NOTE XXV., page 253.

DARWINISM AND THE UNIVERSALITY Of Religion.

Darwinians are obviously not logically bound to deny that religion is a universal characteristic of the human race. They may even quite consistently maintain that traces of it will be found not only among all tribes of men, but among various species of animals. And this is what several of them actually hold.

Mr Darwin himself merely ventures to suggest that the dog is susceptible of "a distant approach" to religious emotion. He says: "The feeling of religious devotion is a highly complex one, consisting of love, complete submission to an exalted and mysterious superior, a strong sense of dependence, fear, reverence, gratitude, hope for the future, and perhaps other elements. No being could experience so complex an emotion until advanced in his intellectual and moral faculties to at least a moderately high level. Nevertheless we see some distant approach to this state of mind in the deep love of a dog for his master, associated with complete submission, some fear, and

perhaps other feelings." Not a few evolutionists go much farther, and, indeed, represent as evidences of religion all the tokens of confidence and gratitude towards man displayed by the lower animals. M. Houzeau ('Études sur les Facultés Mentales des Animaux,' pp. 271-273) thinks that there are many persons and even peoples not so religious as the dog.

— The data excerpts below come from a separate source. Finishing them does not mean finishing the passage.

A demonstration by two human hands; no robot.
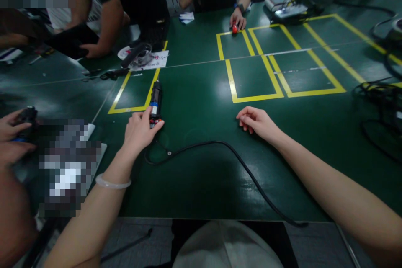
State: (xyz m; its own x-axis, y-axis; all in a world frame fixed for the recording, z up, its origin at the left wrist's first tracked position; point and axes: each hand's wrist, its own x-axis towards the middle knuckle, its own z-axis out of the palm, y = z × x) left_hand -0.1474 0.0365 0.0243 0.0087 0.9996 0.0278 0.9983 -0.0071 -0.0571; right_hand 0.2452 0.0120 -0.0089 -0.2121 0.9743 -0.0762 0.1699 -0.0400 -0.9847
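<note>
My left hand [140, 130] is closed around the rear end of a black electric screwdriver [156, 96] with a blue and white band. The screwdriver lies on the green table, its narrow tip pointing away from me. From its rear a black cord [216, 142] loops over the tabletop and runs to the front edge at the right. My right hand [256, 122] is held low over the table, fingers loosely bent and holding nothing. Yellow tape outlines [259, 98] lie just beyond it.
Across the table, a person's hand [238, 21] touches a small red object [234, 28]. A clear-and-black item [141, 55] rests on paper to the left. Another person's hands [19, 127] hold a dark tool at far left. Tangled black cables [380, 100] lie at right.
</note>
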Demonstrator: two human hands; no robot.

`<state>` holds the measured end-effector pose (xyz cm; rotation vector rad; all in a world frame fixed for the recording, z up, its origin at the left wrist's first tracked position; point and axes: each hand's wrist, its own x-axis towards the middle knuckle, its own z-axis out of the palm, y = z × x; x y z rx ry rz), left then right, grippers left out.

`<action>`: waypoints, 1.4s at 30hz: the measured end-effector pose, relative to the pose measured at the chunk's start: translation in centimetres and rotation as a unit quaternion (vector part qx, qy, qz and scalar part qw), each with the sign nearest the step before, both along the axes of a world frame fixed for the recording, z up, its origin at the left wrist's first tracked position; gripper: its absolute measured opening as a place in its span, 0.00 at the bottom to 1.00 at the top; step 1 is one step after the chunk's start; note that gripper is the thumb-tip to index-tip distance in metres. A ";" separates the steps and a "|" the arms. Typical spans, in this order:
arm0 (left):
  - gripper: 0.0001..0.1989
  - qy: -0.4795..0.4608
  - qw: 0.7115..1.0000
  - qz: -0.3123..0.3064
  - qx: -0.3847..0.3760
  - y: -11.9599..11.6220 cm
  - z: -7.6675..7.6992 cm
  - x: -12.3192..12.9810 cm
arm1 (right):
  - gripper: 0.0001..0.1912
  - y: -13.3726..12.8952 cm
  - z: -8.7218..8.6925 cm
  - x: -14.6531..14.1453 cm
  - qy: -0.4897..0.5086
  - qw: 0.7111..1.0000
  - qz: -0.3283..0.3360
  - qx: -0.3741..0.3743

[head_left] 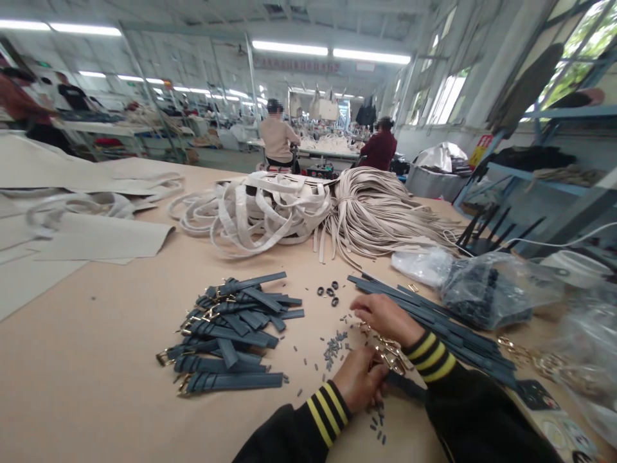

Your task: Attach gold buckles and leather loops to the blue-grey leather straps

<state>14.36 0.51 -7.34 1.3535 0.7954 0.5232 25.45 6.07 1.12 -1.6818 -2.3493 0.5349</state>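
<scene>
My left hand is closed around a dark blue strap, which runs off to the right beneath my right wrist. My right hand reaches over a small heap of gold buckles, its fingers bent loosely leftward and no object visible in them; its thumb is hidden. Just beyond its fingertips lie several black strap loops. Short dark cut pieces are scattered beside my left hand. To the left, buckled dark blue straps form a loose pile.
Long dark blue strips lie to the right, near a plastic bag of dark parts and gold hardware. Across the table are coiled beige straps, a bundle of beige strips and flat beige panels. People sit farther back.
</scene>
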 end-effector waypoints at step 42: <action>0.10 -0.082 0.995 0.059 -0.004 -0.3 0.5 1.1 | 0.14 -13.1 -6.0 3.3 0.512 0.781 -0.350 -0.068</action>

As to this view, it may suffice to say that trust and gratitude are not in themselves religious emotions. They only become so when their objects are, or are supposed to be, supernatural beings. A man's confidence in and affection to a fellow-man are not religious emotions. Why, then, should a beast's confidence in or affection towards a man be so designated? A man is not to a dog an invisible being, an agent inaccessible to its senses. It may be replied that the object of man's worship may be a visible being, and that, in fact, numerous peoples adore stones, plants, and animals. If the religion of a man may display itself in the worship of a beast, why should not a beast show itself to be religious in the worship of a man? The answer is that a man never worships a beast merely as a beast; while we have no reason to suppose that a beast in trusting or loving a man regards him as anything else than a man. When a man worships a beast, he worships it not as what it really is, but as the type or symbol, the mask or embodiment, of a Divine Being. It is some unseen agent-some mysterious power-manifested in, or at least somehow associated with, the beast, that he really adores. Low, therefore, as his worship is, there is a spiritual sense-a consciousness of the Invisible and Divine at the root of it. Can it be shown that there is anything of the kind in a dog when it fawns upon a

man, or in a horse when, by neighing, it solicits human assistance? Unless this is shown, the act of a human being adoring even a beast must be held to be utterly unlike any act of a beast towards a man.

NOTE XXVI., page 263.

ALLEGED ATHEISM OF SOUTH AMERICAN TRIBES.

The words of Spix and Martius are as follows: "Chained to the present, he (the Brazilian Indian) hardly ever raises his eyes to the starry firmament. Yet he is actuated by a certain awe of some constellations, as of everything that indicates a spiritual connection of things. His chief attention, however, is not directed to the sun, but to the moon, according to which he calculates time, and from which he is used to deduce good and evil. As all that is good passes without notice by him, and only what is disagreeable makes an impression on him, he acknowledges no cause of good, or no God, but only an evil principle which meets him sometimes in the form of a lizard, of a man with stag's feet, of a crocodile, or an ounce; sometimes transforms itself into a swamp, &c.; leads him astray, vexes him, brings him. into difficulty and danger, and even kills him. They ascribe a direct intercourse with the demons to their pajé, who is acquainted with many powerful herbs, appears to be at the same time their priest and physician, and contrives to maintain his credit among them by all kinds of conjuring tricks. In extraordinary cases he is applied to for his advice, which he gives, after con

sulting the demons, for which purpose he generally uses a dark tempestuous night. Certain animals, for instance, a kind of goatsucker, and the screaming kinds of vulture, caracarai, and caoha, are messengers from the dead to the pajé, and therefore highly respected by everybody." -Travels in Brazil,' b. iv. ch. ii.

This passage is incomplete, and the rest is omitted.